Exercise goal — In the data below, find the line containing "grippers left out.", then set down that line and every later line up to and including the line containing "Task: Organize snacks", exactly.

Source data —
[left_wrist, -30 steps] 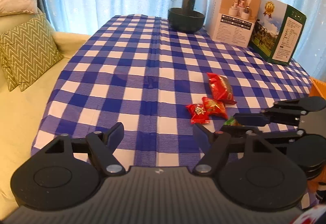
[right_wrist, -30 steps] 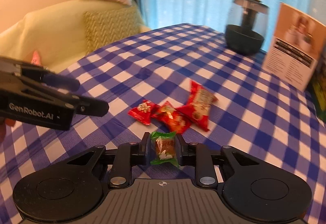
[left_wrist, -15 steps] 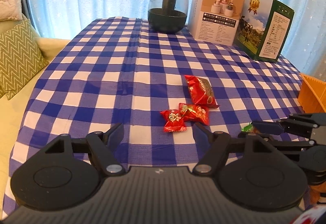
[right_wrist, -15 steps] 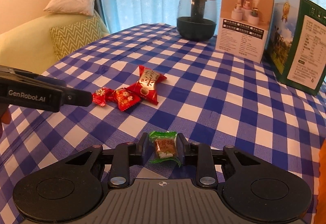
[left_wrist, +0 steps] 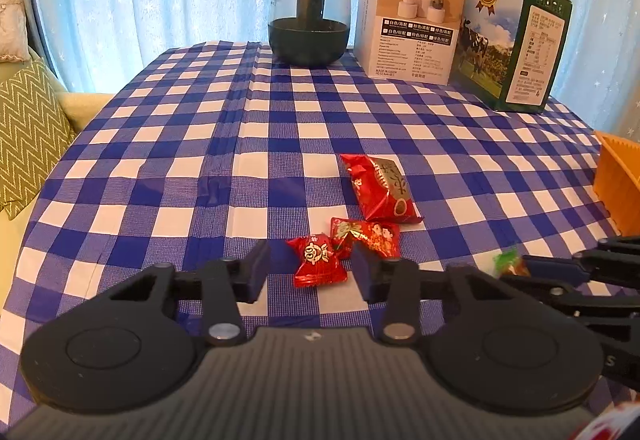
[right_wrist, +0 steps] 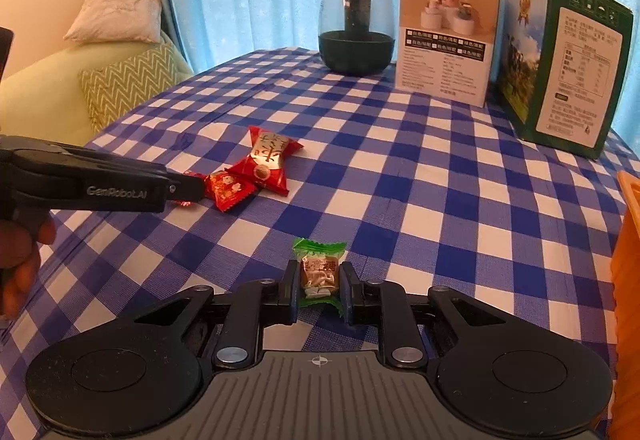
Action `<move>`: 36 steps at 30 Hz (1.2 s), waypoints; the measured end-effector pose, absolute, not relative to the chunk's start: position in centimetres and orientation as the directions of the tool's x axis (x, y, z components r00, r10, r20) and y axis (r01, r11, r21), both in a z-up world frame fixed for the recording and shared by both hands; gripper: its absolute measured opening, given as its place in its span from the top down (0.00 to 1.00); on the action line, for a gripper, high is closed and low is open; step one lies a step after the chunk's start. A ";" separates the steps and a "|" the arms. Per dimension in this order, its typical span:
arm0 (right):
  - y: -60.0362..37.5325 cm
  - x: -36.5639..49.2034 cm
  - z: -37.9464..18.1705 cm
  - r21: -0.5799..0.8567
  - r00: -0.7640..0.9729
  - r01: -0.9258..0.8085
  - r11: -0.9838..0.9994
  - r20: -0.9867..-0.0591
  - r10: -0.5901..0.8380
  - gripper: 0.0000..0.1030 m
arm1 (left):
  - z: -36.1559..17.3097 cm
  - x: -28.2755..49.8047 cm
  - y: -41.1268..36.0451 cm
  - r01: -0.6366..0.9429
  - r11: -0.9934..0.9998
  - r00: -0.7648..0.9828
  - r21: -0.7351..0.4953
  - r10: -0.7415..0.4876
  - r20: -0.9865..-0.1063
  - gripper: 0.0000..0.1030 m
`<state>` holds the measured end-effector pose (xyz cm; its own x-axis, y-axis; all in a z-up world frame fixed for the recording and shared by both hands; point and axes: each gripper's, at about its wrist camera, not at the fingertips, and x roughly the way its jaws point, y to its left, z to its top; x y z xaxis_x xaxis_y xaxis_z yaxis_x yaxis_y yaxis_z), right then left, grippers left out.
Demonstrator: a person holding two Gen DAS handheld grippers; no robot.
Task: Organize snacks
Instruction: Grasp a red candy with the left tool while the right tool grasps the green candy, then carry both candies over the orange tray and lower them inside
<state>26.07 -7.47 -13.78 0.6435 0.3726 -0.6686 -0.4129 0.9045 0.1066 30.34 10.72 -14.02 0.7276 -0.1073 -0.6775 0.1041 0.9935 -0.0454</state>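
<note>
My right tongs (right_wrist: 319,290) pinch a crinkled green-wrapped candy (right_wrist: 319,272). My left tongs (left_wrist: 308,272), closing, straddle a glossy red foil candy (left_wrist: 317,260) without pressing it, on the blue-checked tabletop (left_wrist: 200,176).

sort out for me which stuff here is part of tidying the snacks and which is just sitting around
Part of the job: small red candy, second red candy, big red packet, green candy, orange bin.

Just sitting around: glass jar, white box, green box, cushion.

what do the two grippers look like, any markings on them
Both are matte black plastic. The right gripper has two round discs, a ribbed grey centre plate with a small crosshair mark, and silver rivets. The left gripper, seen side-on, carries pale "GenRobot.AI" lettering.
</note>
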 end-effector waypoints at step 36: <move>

Expected answer —
`<state>` holds the measured end-effector pose (xyz cm; its own x-axis, y-axis; all in a z-up world frame fixed for the recording and shared by both hands; point and axes: each gripper's, at about its wrist camera, not at the fingertips, and x roughly the way its jaws point, y to its left, z to its top; x y z xaxis_x xaxis_y xaxis_z yaxis_x yaxis_y yaxis_z), right then left, grippers left out.
Demonstrator: a person holding two Gen DAS handheld grippers; no robot.
Task: Organize snacks

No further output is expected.